### Required action:
Copy verbatim the block of lines in the entries below whose first line contains "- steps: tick" and whose last line contains "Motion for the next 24". Leave out all other lines.

### Data entries:

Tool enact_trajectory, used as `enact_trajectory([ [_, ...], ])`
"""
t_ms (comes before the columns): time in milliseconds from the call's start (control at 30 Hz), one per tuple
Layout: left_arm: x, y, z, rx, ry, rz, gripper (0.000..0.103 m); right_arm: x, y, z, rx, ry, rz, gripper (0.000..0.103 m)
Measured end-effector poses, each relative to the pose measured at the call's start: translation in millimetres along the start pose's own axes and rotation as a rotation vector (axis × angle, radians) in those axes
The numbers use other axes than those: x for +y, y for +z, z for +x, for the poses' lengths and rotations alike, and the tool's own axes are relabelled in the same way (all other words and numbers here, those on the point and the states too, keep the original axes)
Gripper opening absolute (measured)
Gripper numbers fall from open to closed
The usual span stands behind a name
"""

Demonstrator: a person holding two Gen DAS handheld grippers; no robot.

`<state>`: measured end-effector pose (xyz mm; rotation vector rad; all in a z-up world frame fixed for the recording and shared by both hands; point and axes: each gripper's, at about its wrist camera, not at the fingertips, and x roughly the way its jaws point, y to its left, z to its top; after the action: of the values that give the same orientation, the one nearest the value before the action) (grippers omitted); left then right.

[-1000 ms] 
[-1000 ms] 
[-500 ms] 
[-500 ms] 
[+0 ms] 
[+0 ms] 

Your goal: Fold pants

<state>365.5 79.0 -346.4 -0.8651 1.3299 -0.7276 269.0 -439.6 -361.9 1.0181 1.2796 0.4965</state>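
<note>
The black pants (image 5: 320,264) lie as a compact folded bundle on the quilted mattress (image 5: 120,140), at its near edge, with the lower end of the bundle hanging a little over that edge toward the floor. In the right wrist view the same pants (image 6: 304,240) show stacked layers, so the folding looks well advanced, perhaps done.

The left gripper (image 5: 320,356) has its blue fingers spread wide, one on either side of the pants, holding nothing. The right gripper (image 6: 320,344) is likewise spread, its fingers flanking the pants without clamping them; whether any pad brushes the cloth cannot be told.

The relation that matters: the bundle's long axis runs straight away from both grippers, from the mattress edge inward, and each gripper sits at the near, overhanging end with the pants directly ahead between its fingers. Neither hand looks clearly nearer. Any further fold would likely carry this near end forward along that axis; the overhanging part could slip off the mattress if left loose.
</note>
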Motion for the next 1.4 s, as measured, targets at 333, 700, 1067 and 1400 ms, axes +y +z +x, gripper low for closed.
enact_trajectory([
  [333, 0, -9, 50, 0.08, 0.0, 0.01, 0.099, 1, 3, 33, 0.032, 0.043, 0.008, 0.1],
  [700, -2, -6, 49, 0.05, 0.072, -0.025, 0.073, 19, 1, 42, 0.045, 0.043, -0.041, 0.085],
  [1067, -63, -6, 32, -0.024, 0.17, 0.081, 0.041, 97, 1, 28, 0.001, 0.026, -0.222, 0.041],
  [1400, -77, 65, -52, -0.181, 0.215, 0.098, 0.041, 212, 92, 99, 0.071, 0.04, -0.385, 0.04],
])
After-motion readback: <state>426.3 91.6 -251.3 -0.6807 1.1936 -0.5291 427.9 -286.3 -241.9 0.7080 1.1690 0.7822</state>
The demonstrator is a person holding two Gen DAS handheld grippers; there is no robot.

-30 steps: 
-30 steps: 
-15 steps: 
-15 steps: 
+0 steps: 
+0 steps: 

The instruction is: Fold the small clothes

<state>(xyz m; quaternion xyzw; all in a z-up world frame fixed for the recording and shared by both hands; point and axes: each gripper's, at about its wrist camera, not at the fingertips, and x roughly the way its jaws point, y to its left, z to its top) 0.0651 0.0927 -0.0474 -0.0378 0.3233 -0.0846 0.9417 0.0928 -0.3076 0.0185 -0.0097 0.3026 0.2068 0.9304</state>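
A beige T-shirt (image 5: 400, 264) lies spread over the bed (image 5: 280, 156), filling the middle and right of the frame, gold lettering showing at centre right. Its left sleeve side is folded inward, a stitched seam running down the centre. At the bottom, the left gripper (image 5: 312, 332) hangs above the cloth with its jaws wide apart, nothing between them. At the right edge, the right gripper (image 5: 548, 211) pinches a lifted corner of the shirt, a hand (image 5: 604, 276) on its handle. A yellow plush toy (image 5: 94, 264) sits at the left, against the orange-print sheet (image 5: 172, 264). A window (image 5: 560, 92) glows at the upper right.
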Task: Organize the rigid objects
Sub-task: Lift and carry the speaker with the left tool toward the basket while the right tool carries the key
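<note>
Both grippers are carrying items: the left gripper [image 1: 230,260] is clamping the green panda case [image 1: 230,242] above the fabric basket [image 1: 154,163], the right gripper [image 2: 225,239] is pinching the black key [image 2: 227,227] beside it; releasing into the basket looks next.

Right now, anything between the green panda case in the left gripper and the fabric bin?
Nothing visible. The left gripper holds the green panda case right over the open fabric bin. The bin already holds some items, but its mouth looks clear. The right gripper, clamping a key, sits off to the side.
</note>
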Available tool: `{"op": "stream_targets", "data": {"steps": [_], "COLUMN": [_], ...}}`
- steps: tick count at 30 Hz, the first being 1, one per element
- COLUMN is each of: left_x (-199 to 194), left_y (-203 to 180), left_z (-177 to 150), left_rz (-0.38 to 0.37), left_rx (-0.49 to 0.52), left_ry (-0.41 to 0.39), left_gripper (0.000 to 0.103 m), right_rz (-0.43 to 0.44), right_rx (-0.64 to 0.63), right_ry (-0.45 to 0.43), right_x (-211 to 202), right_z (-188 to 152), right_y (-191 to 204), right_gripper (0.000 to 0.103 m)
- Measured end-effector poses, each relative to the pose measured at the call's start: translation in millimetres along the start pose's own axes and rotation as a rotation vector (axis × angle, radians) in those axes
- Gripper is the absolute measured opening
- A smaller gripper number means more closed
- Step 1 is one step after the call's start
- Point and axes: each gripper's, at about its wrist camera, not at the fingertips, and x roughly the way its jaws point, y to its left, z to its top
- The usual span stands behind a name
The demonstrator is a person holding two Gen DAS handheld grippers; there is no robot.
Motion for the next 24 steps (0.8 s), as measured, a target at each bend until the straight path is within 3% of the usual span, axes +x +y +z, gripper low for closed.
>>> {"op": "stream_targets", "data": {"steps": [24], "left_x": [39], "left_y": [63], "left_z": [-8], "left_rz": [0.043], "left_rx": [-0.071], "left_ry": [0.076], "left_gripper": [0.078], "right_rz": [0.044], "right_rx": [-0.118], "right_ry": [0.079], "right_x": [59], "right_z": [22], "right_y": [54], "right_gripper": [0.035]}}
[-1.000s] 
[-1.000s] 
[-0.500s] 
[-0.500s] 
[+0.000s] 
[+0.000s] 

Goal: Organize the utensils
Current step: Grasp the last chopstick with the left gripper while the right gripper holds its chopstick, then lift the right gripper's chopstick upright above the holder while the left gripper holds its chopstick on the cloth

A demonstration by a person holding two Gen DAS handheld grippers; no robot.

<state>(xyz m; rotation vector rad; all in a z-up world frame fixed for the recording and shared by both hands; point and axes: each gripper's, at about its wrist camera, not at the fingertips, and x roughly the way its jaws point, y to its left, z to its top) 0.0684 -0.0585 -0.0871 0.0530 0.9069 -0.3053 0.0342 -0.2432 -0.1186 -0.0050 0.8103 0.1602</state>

### Exercise solution:
- steps: tick count at 30 Hz, the first being 1, one per element
- COLUMN is each of: left_x (-199 to 194), left_y (-203 to 180), left_z (-177 to 150), left_rz (-0.38 to 0.37), left_rx (-0.49 to 0.52), left_ry (-0.41 to 0.39), left_gripper (0.000 to 0.103 m), right_rz (-0.43 to 0.44), right_rx (-0.64 to 0.63), right_ry (-0.45 to 0.43), right_x (-211 to 202), right_z (-188 to 152), right_y (-191 to 204), right_gripper (0.000 to 0.103 m)
- Measured end-effector poses, each relative to the pose measured at the call's start: translation in millimetres along the start pose's own axes and rotation as a rotation vector (axis × angle, radians) in those axes
- Gripper is the absolute measured opening
- A smaller gripper number means more closed
- Step 1 is one step after the call's start
- Point and axes: each gripper's, at about its wrist camera, not at the fingertips, and x roughly the way its jaws point, y to its left, z to its top
- The usual span stands behind a name
The demonstrator is a person holding two Gen DAS handheld grippers; there is no robot.
Motion for the next 24 steps (0.8 s), as measured, a target at each bend until the straight path is within 3% of the usual span, axes +x +y +z, gripper low for closed.

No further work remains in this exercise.